A medida que los días pasaban, esperaba sentirme mejor.
Intentaba olvidarme de Samantha Rivera.
Rezaba por olvidarme de ella.
Pero con cada día que transcurría, no me sentía mejor.
De hecho, sólo empeoraba.
Otras personas habían rechazado mi oferta antes. No muchas, pero sí algunas. Nunca había sentido ningún tipo de decepción. Simplemente salía y buscaba a otro que lo sustituyera. Siempre había salido bien hasta ese momento.
Pero Rivera era diferente.
Esa mujer me gustaba de verdad.
Tal vez fuera mejor que no funcionara. Si me gustaba ahora, acostarme con ella durante unos cuantos meses no ayudaría en nada. Nunca me había esforzado por alimentar mis sentimientos platónicos, pero cuando me había planteado de verdad contarle quién era yo en realidad, supe que Rivera se me había metido dentro.
Vivía dentro de mí.
Era dueña de diez coches. Mi Bugatti estaba en el aparcamiento de mi edificio porque me encantaba conducirlo a cualquier parte. Tenía algunos coches más en otros aparcamientos, en mi casa de Rhode Island, y algunos más en California.
Me encantaban los coches.
Era mi debilidad: comprar un motor magnífico que tuviera una potencia como para arrancar el tocón de un árbol del suelo sin el más mínimo esfuerzo.

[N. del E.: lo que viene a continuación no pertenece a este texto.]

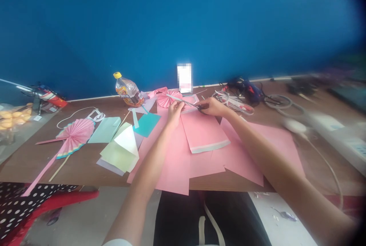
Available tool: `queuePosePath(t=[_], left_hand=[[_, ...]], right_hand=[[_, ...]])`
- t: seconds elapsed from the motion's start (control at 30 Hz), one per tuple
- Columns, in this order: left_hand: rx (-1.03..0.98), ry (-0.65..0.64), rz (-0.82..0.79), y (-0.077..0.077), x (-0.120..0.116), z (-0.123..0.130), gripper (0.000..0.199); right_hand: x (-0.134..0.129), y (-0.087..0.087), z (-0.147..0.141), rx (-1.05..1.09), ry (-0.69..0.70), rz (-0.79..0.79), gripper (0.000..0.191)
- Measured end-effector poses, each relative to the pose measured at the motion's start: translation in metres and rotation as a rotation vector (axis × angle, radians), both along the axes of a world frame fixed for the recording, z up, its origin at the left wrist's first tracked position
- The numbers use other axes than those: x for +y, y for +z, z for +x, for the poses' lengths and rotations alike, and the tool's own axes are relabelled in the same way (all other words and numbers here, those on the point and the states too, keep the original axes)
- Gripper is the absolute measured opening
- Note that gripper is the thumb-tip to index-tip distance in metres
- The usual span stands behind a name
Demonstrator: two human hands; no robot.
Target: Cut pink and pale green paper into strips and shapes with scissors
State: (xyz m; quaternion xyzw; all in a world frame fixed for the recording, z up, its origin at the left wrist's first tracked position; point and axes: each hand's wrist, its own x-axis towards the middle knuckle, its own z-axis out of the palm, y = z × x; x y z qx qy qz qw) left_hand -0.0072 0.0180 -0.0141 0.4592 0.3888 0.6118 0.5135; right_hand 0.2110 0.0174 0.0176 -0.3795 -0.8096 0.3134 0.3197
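My right hand (211,106) is closed around the dark handles of a pair of scissors (201,109), which point left. Opposite it, my left hand (175,110) pinches a narrow pale paper strip (186,102) that slants toward the scissors. Whether the blades touch the strip is too blurred to tell. Below both hands lies a pink sheet (204,131) with a whitish band along its near edge. Larger pink sheets (174,166) spread beneath it. Just behind my left hand is a pleated pink paper fan (166,98).
A finished-looking pink fan (77,133) lies left, near folded pale green paper (121,152) and a teal sheet (147,124). A yellow-capped bottle (130,91) and a lit phone (185,78) stand by the blue wall. Cables (233,101) and a white power strip (340,131) occupy the right.
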Motion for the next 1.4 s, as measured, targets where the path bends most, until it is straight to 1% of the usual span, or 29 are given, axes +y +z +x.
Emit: queuePosePath(t=[0.1, 0.23, 0.43, 0.63, 0.8, 0.93, 1.1, 1.4], left_hand=[[0.007, -0.003, 0.001, 0.003, -0.003, 0.001, 0.026], [0.011, 0.004, -0.007, 0.005, -0.005, 0.002, 0.026], [0.014, 0.004, -0.004, 0.006, -0.005, 0.002, 0.027], [0.039, -0.007, -0.008, 0.008, -0.007, 0.003, 0.027], [0.061, -0.028, -0.008, 0.011, -0.010, 0.003, 0.025], [0.061, -0.027, -0.005, 0.010, -0.009, 0.003, 0.027], [0.080, -0.013, -0.019, 0.007, -0.007, 0.002, 0.030], [0.063, -0.030, -0.034, 0.009, -0.007, 0.001, 0.027]], right_hand=[[0.000, 0.000, 0.001, -0.013, -0.002, 0.008, 0.046], [0.001, 0.001, 0.001, -0.012, -0.009, 0.033, 0.043], [0.002, -0.001, 0.001, -0.004, -0.008, 0.055, 0.042], [0.005, -0.006, 0.000, -0.022, 0.004, 0.041, 0.046], [0.004, -0.004, -0.001, -0.002, 0.000, 0.043, 0.046], [0.003, -0.002, -0.002, 0.005, 0.000, 0.029, 0.044], [0.002, -0.003, -0.004, 0.004, -0.018, 0.026, 0.046], [0.000, -0.003, -0.008, -0.001, -0.027, 0.077, 0.045]])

Me encantaba el elegante resplandor de la pintura, la aerodinámica que lo hacía volar a doscientos cuarenta kilómetros por hora, con la sensación de ir a cien.

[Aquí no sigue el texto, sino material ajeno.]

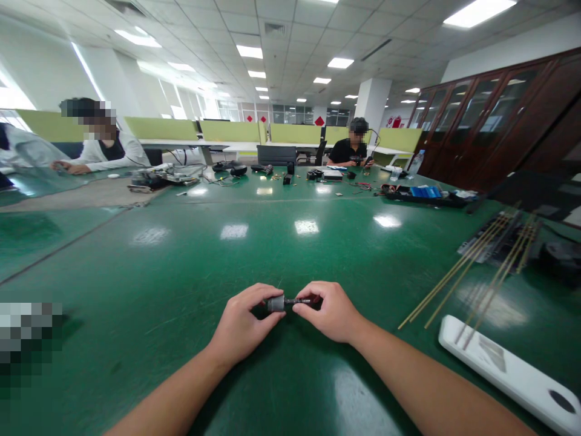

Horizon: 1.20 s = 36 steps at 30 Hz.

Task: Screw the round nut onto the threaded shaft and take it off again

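Just above the green table (pixel 200 254), my left hand (pixel 242 324) pinches a grey metal cylinder (pixel 276 303) between thumb and fingers. A thin dark shaft (pixel 295 301) runs from the cylinder toward the right. At its other end, my right hand (pixel 330 312) is closed on a small dark red part (pixel 315 299), with thumb and forefinger at the shaft. The two hands face each other with a narrow gap between the fingertips. The fingers partly hide both parts.
A white elongated case (pixel 508 372) lies at the lower right, with thin sticks (pixel 458 278) beyond it. A black tray (pixel 422 195) and small electronics stand along the far side. Two people (pixel 106 145) sit across the table. A pixelated object (pixel 25 330) is at the left edge.
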Motion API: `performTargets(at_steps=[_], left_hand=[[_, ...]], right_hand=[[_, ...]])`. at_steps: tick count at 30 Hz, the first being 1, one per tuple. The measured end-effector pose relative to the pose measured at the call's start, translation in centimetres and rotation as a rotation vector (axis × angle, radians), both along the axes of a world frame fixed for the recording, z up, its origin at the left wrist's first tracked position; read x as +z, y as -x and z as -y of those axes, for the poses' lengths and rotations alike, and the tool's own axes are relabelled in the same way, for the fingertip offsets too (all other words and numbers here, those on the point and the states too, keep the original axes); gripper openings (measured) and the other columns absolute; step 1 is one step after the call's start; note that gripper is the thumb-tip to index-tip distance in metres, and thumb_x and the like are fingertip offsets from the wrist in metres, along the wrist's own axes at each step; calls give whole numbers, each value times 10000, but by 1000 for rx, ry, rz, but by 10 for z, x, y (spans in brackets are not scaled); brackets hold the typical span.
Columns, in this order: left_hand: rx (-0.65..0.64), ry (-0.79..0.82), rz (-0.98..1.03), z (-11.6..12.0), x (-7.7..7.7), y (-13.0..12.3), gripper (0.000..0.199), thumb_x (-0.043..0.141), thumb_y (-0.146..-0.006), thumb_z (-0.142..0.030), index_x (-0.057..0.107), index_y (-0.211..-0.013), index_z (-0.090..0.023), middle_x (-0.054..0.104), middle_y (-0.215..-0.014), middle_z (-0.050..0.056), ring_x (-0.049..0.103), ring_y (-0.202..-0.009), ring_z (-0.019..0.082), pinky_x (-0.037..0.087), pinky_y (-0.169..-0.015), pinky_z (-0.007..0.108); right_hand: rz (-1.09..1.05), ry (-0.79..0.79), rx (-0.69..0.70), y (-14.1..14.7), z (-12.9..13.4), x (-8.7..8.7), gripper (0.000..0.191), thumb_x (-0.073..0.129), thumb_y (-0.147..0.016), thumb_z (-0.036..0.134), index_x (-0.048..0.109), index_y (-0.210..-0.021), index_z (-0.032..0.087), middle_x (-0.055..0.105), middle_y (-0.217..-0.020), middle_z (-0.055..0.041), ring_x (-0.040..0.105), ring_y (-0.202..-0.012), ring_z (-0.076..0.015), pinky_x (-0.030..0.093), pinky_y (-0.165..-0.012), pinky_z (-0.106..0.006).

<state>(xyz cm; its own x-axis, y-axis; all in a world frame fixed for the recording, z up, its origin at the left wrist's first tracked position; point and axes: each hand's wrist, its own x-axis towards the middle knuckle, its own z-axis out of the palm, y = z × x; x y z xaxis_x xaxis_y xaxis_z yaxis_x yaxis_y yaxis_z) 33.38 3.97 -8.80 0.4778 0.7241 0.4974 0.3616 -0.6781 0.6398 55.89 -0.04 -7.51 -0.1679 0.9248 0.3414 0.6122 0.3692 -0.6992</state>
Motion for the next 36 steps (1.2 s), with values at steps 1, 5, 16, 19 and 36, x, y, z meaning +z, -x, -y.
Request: performTargets(at_steps=[1,5,16,19,36], left_hand=[[1,1,-1,0,0,0,308,747,-815,-188,662,-1096,-283,662,-1051,4,630,-950,178,510,-867,310],[6,0,4,-1,-1,2,313,749,-810,-183,662,-1094,-282,663,-1058,5,631,-956,181,511,-870,315],[21,-9,-16,-6,-2,7,305,746,-817,-201,664,-1098,-287,672,-1064,10,633,-990,196,503,-905,345],[22,-7,-17,-6,-2,7,294,743,-819,-215,668,-1097,-275,673,-1068,24,635,-993,205,507,-908,358],[1,28,-11,-9,-1,10,303,736,-825,-201,662,-1111,-269,669,-1086,26,632,-1005,200,502,-924,353]], right_hand=[[-1,1,1,0,0,0,102,709,-818,297,731,-863,208,685,-768,-3,596,-689,-142,424,-652,-267],[-5,7,5,0,-1,0,95,705,-819,288,732,-863,208,687,-764,-3,598,-687,-141,431,-659,-263],[-13,3,-14,-2,0,-1,89,707,-814,281,731,-859,208,685,-753,0,600,-678,-137,438,-652,-258],[-19,8,-14,-2,0,-1,93,705,-815,282,731,-860,204,685,-750,-1,602,-675,-137,441,-651,-257],[-37,35,-23,-3,0,-2,100,697,-809,282,731,-837,193,685,-737,-12,606,-663,-142,457,-642,-259]])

Me encantaba tener ese tipo de poder en las puntas de los dedos, la adrenalina que hacía rugir el motor y que me corría por las venas.

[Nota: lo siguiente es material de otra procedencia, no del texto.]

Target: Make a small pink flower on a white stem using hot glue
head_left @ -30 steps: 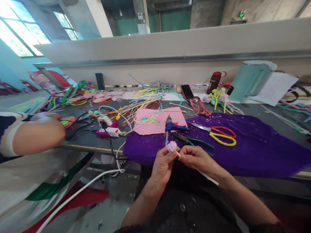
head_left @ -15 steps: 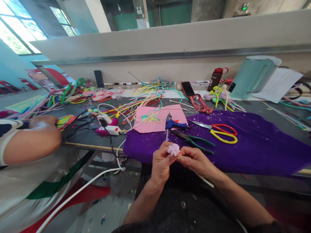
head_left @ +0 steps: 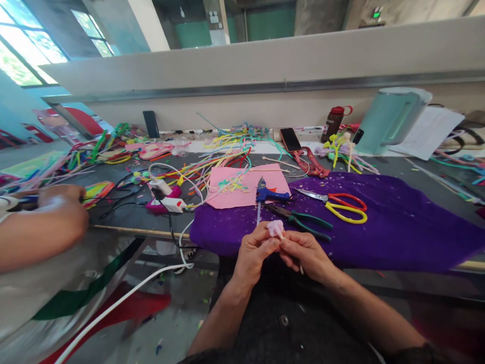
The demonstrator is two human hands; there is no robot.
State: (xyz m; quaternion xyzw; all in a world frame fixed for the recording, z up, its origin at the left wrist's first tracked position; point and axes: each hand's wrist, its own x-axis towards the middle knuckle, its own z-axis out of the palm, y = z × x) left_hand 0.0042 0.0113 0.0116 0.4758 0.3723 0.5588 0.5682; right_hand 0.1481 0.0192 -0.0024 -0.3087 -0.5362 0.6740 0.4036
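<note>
A small pale pink fuzzy flower [head_left: 276,228] on a thin whitish stem [head_left: 301,269] is held up in front of me, above the table's front edge. My left hand [head_left: 255,248] is closed, thumb and fingers pinching at the flower's base. From the other side, my right hand [head_left: 307,251] pinches the stem just under the bloom, and the stem's lower end pokes out below those fingers. Just beyond my hands lie a blue glue gun [head_left: 271,194], green-handled pliers [head_left: 303,221] and scissors [head_left: 344,208] with red and yellow handles.
A purple cloth [head_left: 397,227] covers the near tabletop, with a pink sheet [head_left: 223,197] at its left. Behind are bundled pipe cleaners [head_left: 227,156], a phone [head_left: 291,140], a bottle [head_left: 334,124] and a pitcher [head_left: 397,121]. A power strip [head_left: 172,204] and another person's arm [head_left: 56,222] are at left.
The flower has turned in my hands, now showing its side and the stem's top. The stem's lower end has swung from pointing right to downward. The other person's arm has shifted slightly left.
</note>
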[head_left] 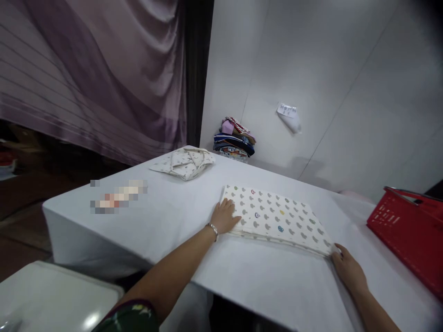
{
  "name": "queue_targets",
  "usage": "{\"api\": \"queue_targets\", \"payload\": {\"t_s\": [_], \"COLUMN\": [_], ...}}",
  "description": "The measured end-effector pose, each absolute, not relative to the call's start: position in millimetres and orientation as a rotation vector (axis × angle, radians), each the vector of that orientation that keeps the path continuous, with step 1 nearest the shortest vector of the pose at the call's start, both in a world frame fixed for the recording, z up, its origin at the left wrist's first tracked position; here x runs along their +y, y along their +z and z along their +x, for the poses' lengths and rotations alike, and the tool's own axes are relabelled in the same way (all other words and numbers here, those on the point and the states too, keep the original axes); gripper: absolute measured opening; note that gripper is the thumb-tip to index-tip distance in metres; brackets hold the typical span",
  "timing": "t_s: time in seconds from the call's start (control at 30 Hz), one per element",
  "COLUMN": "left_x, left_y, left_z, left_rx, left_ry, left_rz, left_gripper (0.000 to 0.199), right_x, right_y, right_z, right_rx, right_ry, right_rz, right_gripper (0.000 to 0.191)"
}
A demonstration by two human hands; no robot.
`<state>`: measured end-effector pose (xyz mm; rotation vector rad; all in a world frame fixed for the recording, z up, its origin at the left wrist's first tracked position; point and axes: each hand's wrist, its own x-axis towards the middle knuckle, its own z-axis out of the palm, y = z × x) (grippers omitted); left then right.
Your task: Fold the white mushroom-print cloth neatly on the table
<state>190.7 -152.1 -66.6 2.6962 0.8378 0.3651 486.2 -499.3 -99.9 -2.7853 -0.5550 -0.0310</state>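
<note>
Cloth (277, 216), cream and printed with small grey shapes and a few coloured ones, lies flat near the front edge of the white table (166, 226), squarely between the person's two hands. The left hand (224, 216), with a bracelet (213, 231) at the wrist, rests palm down on its left edge, fingers a little apart and laid on the fabric rather than gripping it. The right hand (348, 268) is at the near right corner, fingers curled close together; from where I stand I can't make out whether they pinch the layers or only touch them.

As for progress, I'd call the folding well along: the piece is already a neat oblong, with layers showing along the near edge. What seems left is little more than evening up that right corner. Farther back on the table, a patterned garment (188, 163) lies more loosely, its folds uneven. Beyond the far edge, a pile of clothes (234, 138) sits by the wall, and a red basket (408, 240) stands to the right.
</note>
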Motion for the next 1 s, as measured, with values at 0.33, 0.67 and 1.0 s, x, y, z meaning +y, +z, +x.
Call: {"api": "queue_targets", "payload": {"t_s": [0.33,0.67,1.0], "left_x": [-139.1,-165.1,-166.1], "left_y": [-76.1,-55.4,-66.6], "left_z": [185.4,180.6,188.9], "left_rx": [0.713,0.027,0.003], "left_ry": [0.706,0.613,0.513], "left_rz": [2.509,2.61,2.67], "left_gripper": [0.028,0.026,0.023], "right_x": [-491.4,-393.1,-370.1], "right_y": [-93.6,-59.8,-72.3], "right_z": [475.1,377.6,361.7], "right_rx": [-0.786,-1.571,-1.667], "right_ry": [-0.485,-0.211,-0.3], "right_rz": [-2.635,-1.967,-1.962], "right_gripper": [0.052,0.023,0.021]}}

Decidí que la mejor forma de olvidarme de Rivera era ir de compras.
A por un coche nuevo.
Sebastián Maxwell poseía algunos de los coches más lujosos del mundo. Eran únicos porque eran caros y se tardaba mucho tiempo en fabricarlos. Cada uno era una muestra de perfección, el tipo de diseño que fascinaba a todos los amantes del motor.
Entré en el concesionario con una falda de tubo y con tacones, y miré los modelos que había en la sala. La versión más rápida que fabricaban era el Maxwell Bullet, que tenía dos motores V6 y una potencia increíble. Con asientos de piel, un sistema de sonido de última generación y unas llantas que brillaban más que mis joyas, era el coche ideal para mí.
Y sabía que lo quería en negro.
Un vendedor se acercó a mí, un hombre en los cincuenta. Me miró de arriba abajo con incertidumbre, como si fuera imposible que una mujer de treinta años realmente estuviera buscando un coche.
―Buenas tardes, señora. ¿Puedo ayudarla en algo?
―Sólo estoy echando un vistazo. ―Miré el Bullet que había delante de mí―. Muy bonitos.
―Sí que lo son ―coincidió―. ¿Está buscando algo para su jefe?
Probablemente creía que era secretaria. Al parecer, era imposible que una mujer atractiva pudiera ser algo más que una ayudante.
―Algo así. Soy mi propia jefa, así que estoy buscando algo para mí.
―Ohh... Eso es maravilloso. Tenemos algunos modelos más antiguos atrás. ¿Le gustaría ver esos?
En lugar de poner los ojos en blanco, me forcé a sonreír.
―En realidad...
―Señorita Garza. ―El propio Sebastián Maxwell salió de su despacho. Con un traje negro medianoche, un físico imponente por debajo como el motor de su coche, y una sonrisa encantadora, caminó hasta mí y me tendió la mano―. Es un placer tenerla aquí.